__WORK TASK__
The expected output is the data below, character for character, without its pictures.

__MATERIAL PROVIDED__
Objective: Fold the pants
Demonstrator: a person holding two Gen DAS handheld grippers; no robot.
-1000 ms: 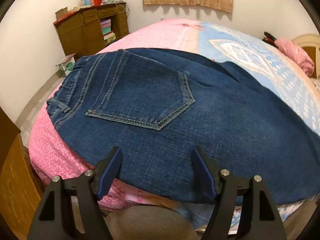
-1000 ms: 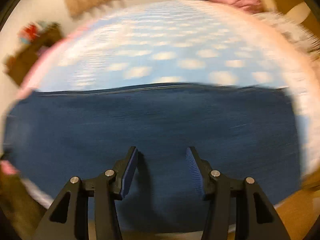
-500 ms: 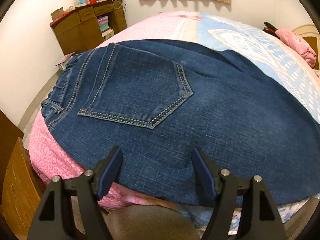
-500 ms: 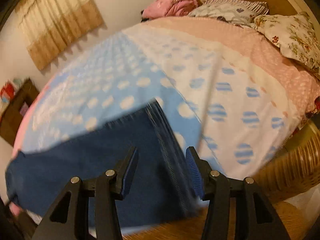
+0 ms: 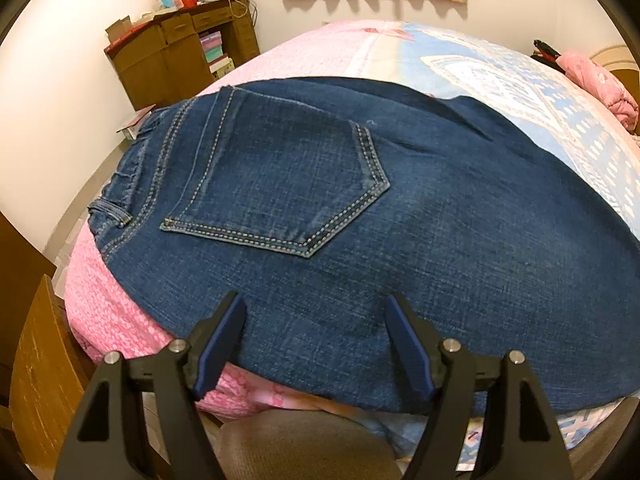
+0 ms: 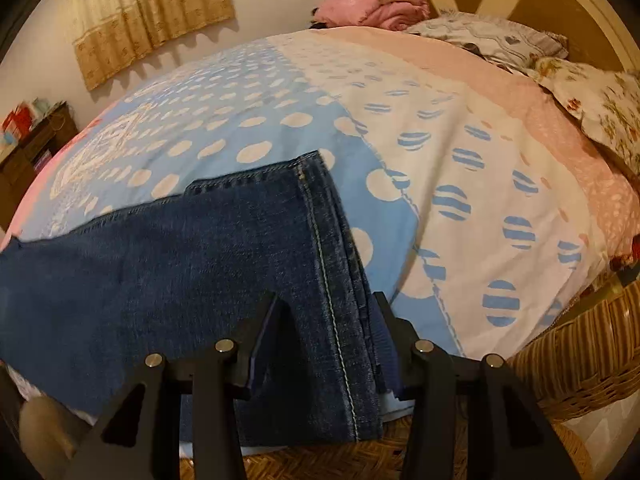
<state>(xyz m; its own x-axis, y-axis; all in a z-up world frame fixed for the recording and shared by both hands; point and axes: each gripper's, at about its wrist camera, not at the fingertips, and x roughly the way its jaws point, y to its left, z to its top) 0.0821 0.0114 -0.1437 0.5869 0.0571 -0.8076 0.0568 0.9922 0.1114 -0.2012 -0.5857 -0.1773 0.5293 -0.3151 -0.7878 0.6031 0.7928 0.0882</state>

__SOLUTION FOR THIS TASK__
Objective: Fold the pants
Demonstrator: a person holding two Gen DAS handheld grippers; no robot.
-1000 ms: 
-1000 ms: 
-500 ms: 
-500 ms: 
+0 ms: 
+0 ms: 
<state>(xyz m; its own x-axis, y-axis; all in a z-up world frame fixed for the recording and shared by both hands; point and axes: each gripper's, at about its wrist camera, not at the fingertips, and x roughly the way its jaws point, y to its left, z to its top) 0.0821 0.0114 -0.1437 0.5869 0.0571 -0.8076 0.0568 0.9922 0.1114 -0.2012 -0.5857 -0.1773 0.5293 -0.3151 -0.7878 0.6031 0.7928 0.0882</state>

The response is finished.